The team ran a powerful computing algorithm called a fully convolutional neural network on the University of Illinois’ Blue Waters supercomputer. The team trained the model by manually marking nearly 90,000 individual trees across a variety of terrain, then allowing it to ‘learn’ which shapes and shadows indicated the presence of trees.
The process of coding the training data took more than a year, said Martin Brandt, an assistant professor of geography at the University of Copenhagen and the study’s lead author. Brandt marked all 89,899 trees by himself and helped supervise training and running the model. Ankit Kariryaa of the University of Bremen led the development of deep learning computer processing.
‘In one kilometre of terrain, say it’s a desert, many times there are no trees, but the program wants to find a tree,’ Brandt said. ‘It will find a stone and think it’s a tree. Further south, it will find houses that look like trees. It sounds easy, you’d think – there’s a tree, why shouldn’t the model know it’s a tree? But the challenges come with this level of detail. The more detail there is, the more challenges.’

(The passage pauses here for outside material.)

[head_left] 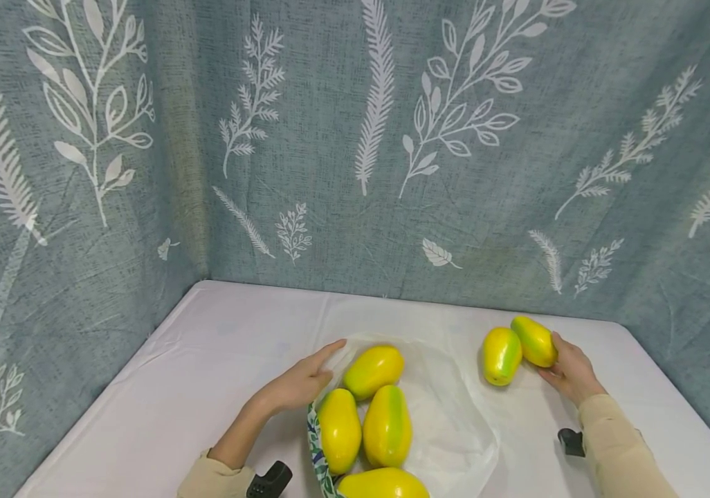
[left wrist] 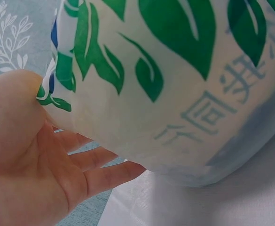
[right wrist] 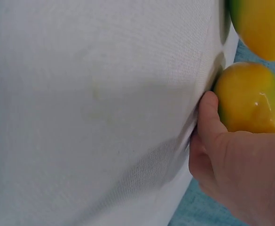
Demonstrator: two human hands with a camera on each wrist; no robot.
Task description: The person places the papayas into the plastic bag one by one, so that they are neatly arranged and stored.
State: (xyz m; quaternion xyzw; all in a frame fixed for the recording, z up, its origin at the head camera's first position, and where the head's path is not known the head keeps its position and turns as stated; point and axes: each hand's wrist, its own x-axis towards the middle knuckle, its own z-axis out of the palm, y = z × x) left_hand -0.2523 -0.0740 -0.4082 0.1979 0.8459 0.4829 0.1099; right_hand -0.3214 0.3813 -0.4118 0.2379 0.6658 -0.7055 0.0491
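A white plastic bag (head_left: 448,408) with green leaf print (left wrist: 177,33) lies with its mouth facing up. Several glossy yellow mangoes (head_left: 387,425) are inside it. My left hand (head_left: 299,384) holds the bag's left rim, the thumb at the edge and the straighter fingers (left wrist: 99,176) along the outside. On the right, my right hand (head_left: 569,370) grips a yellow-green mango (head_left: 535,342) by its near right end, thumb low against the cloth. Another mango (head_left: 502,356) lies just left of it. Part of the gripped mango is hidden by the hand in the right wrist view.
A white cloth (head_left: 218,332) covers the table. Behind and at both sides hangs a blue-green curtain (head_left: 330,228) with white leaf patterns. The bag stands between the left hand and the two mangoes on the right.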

Establishing an accurate count of trees in this area provides vital information for researchers, policymakers and conservationists. Additionally, measuring how tree size and density vary by rainfall – with wetter and more populated regions supporting more and larger trees – provides important data for on-the-ground conservation efforts.
‘There are important ecological processes, not only inside, but outside forests too,’ said Jesse Meyer, a programmer at NASA Goddard who led the processing on Blue Waters. ‘For preservation, restoration, climate change, and other purposes, data like these are very important to establish a baseline. In a year or two or ten, the study could be repeated with new data and compared to data from today, to see if efforts to revitalise and reduce deforestation are effective or not. It has quite practical implications.’
After gauging the program’s accuracy by comparing it to both manually coded data and field data from the region, the team ran the program across the full study area. The neural network identified more than 1.8 billion trees – surprising numbers for a region often assumed to support little vegetation.
‘Future papers in the series will build on the foundation of counting trees, extend the areas studied, and look ways to calculate their carbon content,’ said Tucker. NASA missions like the Global Ecosystem Dynamics Investigation mission, or GEDI, and ICESat-2, or the Ice, Cloud, and Land Elevation Satellite-2, are already collecting data that will be used to measure the height and biomass of forests. In the future, combining these data sources with the power of artificial intelligence could open up new research possibilities, and help researchers more accurately calculate carbon sinks in nature.
‘Our objective is to see how much carbon is in isolated trees in the vast arid and semi-arid portions of the world,’ Tucker said. ‘Then we need to understand the mechanism which drives carbon storage in arid and semi-arid areas. Perhaps this information can be utilised to store more carbon in vegetation by taking more carbon dioxide out of the atmosphere.’
‘From a carbon cycle perspective, these dry areas are not well mapped, in terms of what density of trees and carbon is there,’ said Brandt. ‘It’s a white area on maps. These dry areas are basically masked out. This is because normal satellites just don’t see the trees – they see a forest, but if the tree is isolated, they can’t see it. Now we’re on the way to filling these white spots on the maps. And that’s quite exciting.’